Atrás queda el recuerdo de los meses de rehabilitación, prótesis, muletas y la operación -periodo del que Domínguez borró todas las fotografías-, y una larga lista de países ocupa ahora su memoria y su retina.

Francia, Europa del Este, Turquía, Omán, Nepal, Malasia... son solo algunos de los países por los que han pedaleado a lo largo de 23.000 kilómetros en dos años de viaje desde la localidad de Basauri hasta Phnom Penh, la capital de Camboya.

Junto al español viaja su pareja, Veronika, que no sabía montar en bicicleta antes de plantearse la aventura y que cuenta que la idea se le ocurrió al ver a otros ciclistas durante un viaje por Asia Central en motocicleta en 2011.

"Vimos a personas de diferente edad, había señores de 60 años que iban por las montañas y me pareció que si ellos podían, yo también podía", explica la mujer.

"No toqué una bicicleta hasta dos años antes de viajar en bici, no podía, físicamente no podía andar en bicicleta", añade el riojano.

Tras el accidente, Domínguez cambió sus prioridades en la vida y decidió "aprovechar el resto del tiempo, hacer las cosas que me gustan y estar con gente que merece la pena".

Entre esas personas empezó a figurar Veronika, a la que visitó cada vez durante temporadas más largas a su país de origen, Lituania, donde la gente no le conocía y nadie le paraba por la calle para ofrecerle un "lo siento", hasta que la relación se hizo más seria.

Cinco meses después del accidente, el riojano ya caminaba sin muletas, pero su lesión medular afectó sus extremidades de forma permanente y el Instituto Nacional de Salud le incapacitó.

Sin embargo, Domínguez asegura que lo único que pensó durante los momentos más duros fue en "ponerse bien".

"Lo más difícil es la constancia. El médico me decía `tienes que andar lo que puedas` y a mi eso es algo que no me pueden decir porque voy a hacer más de lo que puedo", asegura el español que se define como "muy cabezón".

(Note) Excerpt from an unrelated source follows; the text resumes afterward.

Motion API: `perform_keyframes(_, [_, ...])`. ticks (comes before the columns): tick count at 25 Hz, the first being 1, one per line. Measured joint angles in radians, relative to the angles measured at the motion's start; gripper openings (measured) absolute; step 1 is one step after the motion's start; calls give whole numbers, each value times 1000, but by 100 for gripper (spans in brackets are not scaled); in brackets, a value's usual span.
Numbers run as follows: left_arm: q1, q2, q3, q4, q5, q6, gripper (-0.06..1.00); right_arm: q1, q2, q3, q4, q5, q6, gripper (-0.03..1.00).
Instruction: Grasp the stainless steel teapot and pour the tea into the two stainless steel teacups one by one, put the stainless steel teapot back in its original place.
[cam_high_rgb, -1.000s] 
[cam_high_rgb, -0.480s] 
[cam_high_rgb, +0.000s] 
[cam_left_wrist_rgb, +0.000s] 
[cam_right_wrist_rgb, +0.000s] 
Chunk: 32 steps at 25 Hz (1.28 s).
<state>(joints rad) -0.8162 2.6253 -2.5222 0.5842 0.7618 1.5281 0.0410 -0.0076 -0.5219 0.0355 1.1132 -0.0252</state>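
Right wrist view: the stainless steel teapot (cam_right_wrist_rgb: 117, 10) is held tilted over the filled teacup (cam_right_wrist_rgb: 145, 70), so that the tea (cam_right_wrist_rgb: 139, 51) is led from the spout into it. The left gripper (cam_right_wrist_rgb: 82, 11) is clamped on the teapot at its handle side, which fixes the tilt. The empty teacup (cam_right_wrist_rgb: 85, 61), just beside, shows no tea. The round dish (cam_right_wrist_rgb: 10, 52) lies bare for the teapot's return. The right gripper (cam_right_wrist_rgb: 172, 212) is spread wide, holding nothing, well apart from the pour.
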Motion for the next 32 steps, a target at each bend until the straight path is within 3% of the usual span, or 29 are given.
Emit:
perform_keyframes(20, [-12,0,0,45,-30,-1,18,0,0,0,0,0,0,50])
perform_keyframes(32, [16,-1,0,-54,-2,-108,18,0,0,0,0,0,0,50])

La pareja comenzó el viaje sin detenerse mucho tiempo en los sitios por los que pasaban, pero a partir de Turquía, cambió la dinámica del viaje.

"Ha cambiado la cantidad de días que andamos a la semana, empezamos a relajarnos más, a ir más despacio, a vivir más", dice Verónika.

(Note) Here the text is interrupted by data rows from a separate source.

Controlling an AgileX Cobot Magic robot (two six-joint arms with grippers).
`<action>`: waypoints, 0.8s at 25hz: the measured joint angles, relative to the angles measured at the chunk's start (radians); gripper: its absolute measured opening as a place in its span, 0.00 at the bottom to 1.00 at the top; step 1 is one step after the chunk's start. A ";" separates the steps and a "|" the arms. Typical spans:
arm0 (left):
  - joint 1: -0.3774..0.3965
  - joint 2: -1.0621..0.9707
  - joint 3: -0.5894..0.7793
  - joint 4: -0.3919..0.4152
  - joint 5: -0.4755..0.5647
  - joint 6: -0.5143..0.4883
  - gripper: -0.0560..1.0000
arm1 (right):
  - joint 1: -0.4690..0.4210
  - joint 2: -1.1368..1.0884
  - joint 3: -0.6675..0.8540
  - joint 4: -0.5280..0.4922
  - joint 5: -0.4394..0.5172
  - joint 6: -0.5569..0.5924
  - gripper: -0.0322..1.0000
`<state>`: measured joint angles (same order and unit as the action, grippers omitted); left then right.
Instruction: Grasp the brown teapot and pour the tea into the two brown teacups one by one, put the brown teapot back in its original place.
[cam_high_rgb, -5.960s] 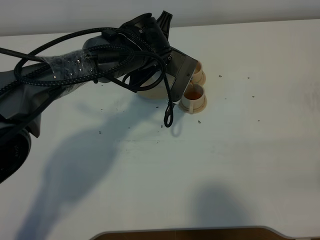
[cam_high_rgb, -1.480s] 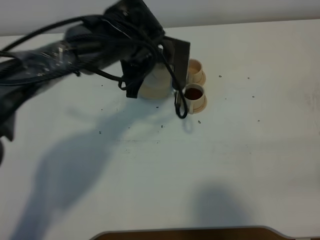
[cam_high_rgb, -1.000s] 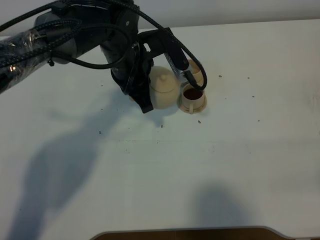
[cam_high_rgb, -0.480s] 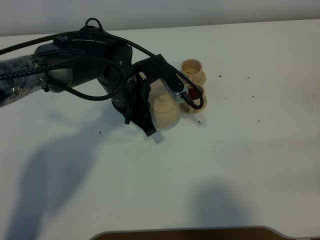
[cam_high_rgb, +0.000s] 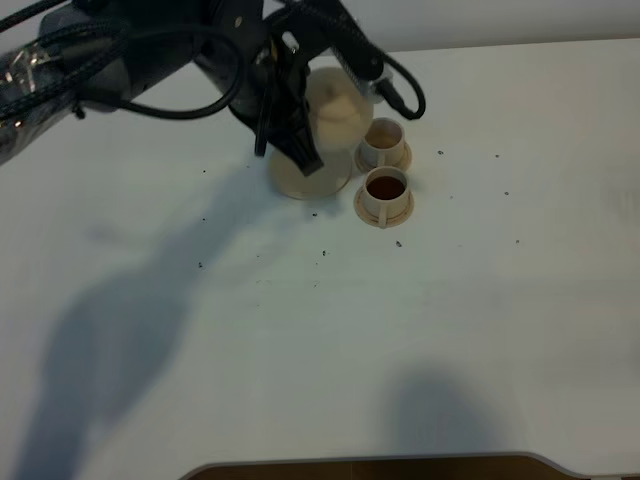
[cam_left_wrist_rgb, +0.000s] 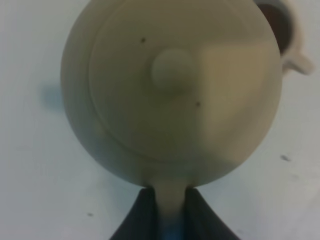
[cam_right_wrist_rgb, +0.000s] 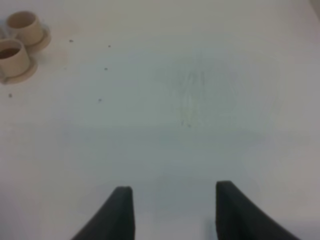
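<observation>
**Exterior high view: teapot gripped by its handle over the wide saucer**

We start with the white table (cam_high_rgb: 480, 320), which fills the scene and carries broad arm shadows on its left half. Across the upper left reaches the left arm (cam_high_rgb: 130, 50), black and wrapped in cables.

The left gripper (cam_left_wrist_rgb: 170, 194) is clamped tight on the loop handle of the brown teapot (cam_high_rgb: 335, 108). The teapot is pale beige-tan and round-bellied. In the left wrist view we look straight down on its flat round lid (cam_left_wrist_rgb: 172, 90), which has a small knob at the centre and a couple of dark flecks. The pot hangs over the far edge of the wide saucer (cam_high_rgb: 300, 182), most of which lies bare. We cannot tell whether the two touch.

Just beside them, on the right, stand the two small cylindrical cups on their little saucers. The nearer teacup (cam_high_rgb: 386, 188) holds dark tea. We cannot make out what the farther teacup (cam_high_rgb: 382, 138) holds.

The right gripper (cam_right_wrist_rgb: 173, 190) hovers over bare table, well apart from the cups, with its jaws spread wide and nothing between them.

Tiny dark specks (cam_high_rgb: 323, 252) dot the tabletop.
</observation>
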<state>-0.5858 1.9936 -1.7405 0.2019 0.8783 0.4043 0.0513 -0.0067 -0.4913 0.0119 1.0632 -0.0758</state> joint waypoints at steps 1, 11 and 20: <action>0.002 0.024 -0.034 0.010 0.017 0.004 0.15 | 0.000 0.000 0.000 0.000 0.000 0.000 0.42; 0.020 0.289 -0.296 0.136 0.045 0.107 0.15 | 0.000 0.000 0.000 0.000 0.000 0.000 0.42; 0.025 0.341 -0.308 0.251 -0.046 0.209 0.15 | 0.000 0.000 0.000 0.000 0.000 0.000 0.42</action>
<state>-0.5612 2.3344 -2.0487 0.4532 0.8324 0.6134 0.0513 -0.0067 -0.4913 0.0119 1.0632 -0.0758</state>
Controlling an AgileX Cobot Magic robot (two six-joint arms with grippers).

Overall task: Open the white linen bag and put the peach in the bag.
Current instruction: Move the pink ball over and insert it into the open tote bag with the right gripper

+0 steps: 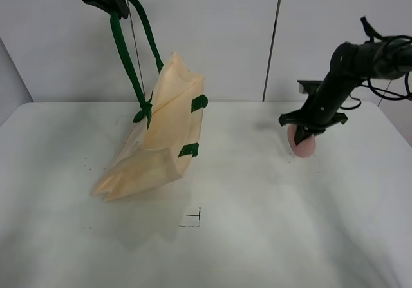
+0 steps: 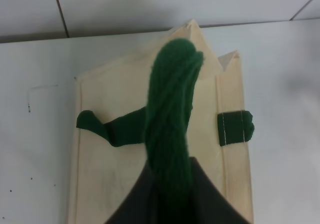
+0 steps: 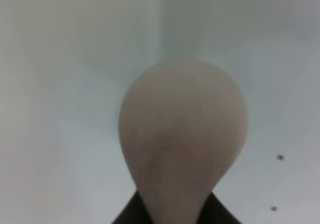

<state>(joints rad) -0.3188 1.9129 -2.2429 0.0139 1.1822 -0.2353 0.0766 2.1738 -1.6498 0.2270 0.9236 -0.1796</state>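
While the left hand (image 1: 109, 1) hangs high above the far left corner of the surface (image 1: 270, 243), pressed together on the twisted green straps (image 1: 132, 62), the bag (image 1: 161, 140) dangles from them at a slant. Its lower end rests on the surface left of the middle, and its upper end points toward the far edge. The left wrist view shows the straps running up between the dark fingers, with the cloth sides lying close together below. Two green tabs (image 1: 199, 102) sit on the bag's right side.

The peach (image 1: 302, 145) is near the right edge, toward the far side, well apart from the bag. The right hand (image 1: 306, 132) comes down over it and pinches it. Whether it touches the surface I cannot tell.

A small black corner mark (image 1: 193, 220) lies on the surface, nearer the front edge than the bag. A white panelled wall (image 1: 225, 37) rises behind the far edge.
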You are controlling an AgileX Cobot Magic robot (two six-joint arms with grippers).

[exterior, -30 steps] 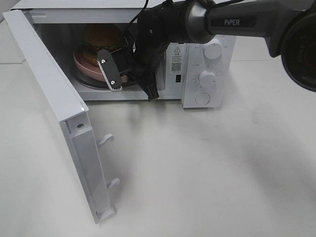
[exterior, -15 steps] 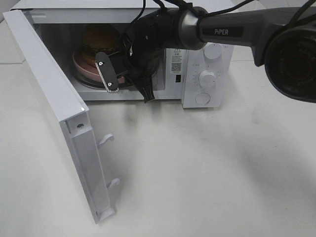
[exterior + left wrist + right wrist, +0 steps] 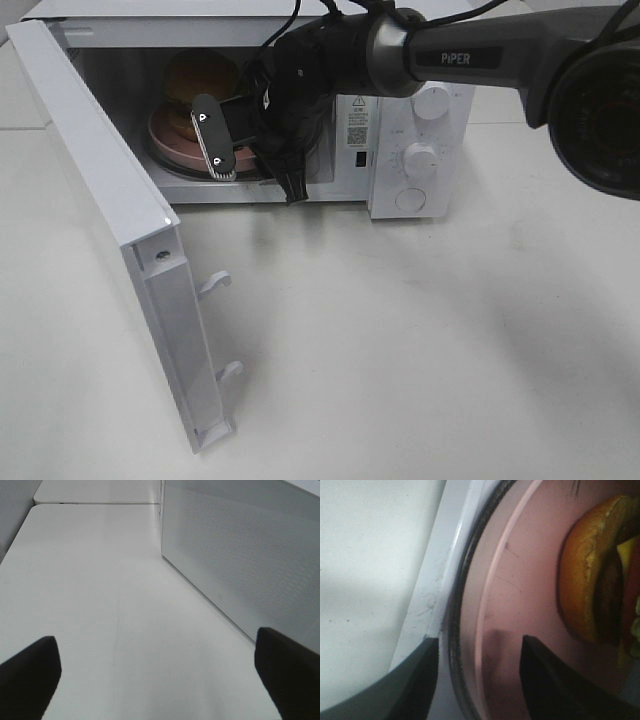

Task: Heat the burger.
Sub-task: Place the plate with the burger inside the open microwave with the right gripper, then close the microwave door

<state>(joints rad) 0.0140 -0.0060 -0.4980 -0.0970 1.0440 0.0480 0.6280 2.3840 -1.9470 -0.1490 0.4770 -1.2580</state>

Entre sus países favoritos se encuentran Omán e Irán, donde los viajeros fueron invitados a dormir un montón de veces dentro de las mezquitas y de las casas de los iraníes.

"Se habla mucho del tema de los musulmanes, que son más radicales, yo no me meto con los temas del Gobierno, yo hablo de la gente de la calle", indica Domínguez.

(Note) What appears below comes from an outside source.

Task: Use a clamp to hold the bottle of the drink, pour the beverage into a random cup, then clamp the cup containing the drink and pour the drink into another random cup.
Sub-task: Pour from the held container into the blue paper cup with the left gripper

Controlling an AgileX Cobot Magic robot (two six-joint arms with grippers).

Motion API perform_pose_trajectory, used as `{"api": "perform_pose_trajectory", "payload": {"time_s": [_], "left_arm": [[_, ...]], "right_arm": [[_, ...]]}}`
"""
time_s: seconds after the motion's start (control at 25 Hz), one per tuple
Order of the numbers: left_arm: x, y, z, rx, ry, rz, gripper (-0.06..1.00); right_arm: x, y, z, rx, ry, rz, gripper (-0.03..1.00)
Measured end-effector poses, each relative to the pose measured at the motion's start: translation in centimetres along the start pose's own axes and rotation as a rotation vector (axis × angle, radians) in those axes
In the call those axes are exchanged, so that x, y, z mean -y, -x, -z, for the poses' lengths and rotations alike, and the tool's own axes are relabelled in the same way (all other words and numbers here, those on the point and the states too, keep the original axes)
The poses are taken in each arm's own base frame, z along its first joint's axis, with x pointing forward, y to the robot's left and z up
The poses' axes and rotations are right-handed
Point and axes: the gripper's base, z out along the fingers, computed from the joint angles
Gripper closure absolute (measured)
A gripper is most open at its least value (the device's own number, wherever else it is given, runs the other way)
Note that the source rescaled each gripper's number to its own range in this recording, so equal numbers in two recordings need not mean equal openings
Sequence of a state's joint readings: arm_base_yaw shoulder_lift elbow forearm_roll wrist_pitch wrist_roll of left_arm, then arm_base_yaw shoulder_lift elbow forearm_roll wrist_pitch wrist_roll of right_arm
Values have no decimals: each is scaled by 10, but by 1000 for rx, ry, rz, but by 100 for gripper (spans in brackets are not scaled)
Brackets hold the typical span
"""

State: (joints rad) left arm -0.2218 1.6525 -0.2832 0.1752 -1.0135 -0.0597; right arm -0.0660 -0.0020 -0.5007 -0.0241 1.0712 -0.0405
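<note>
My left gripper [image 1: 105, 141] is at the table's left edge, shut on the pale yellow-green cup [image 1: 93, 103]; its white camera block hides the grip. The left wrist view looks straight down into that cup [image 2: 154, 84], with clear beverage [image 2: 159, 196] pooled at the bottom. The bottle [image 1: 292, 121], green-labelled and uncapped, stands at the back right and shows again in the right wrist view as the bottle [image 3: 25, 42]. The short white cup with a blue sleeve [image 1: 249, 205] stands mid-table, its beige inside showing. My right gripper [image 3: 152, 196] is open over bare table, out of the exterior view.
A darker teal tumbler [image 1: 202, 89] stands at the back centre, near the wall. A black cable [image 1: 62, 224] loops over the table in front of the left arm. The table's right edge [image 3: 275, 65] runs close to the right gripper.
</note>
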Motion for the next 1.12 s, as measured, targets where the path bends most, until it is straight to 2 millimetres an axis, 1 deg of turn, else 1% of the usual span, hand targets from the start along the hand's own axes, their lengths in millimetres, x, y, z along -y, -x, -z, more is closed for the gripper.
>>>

En Phnom Penh, la pareja ha aparcado las bicicletas y ha cambiado las acampadas por una vida más urbana para descansar y que el español recupere musculatura para el viaje.

El plan original era llegar al sudeste asiático y volver otra vez por Asia Central a España, pero ahora la pareja "se ha enganchado" y volverá a rodar hacia el invierno de Mongolia, donde las temperaturas bajan hasta los -45 grados, para continuar viaje por Asia y América.

Después de la aventura, el plan es volver a casa, a visitar a la familia, y luego "volver a irnos, no se a dónde, no se cómo, pero seguir", afirma Domínguez convencido.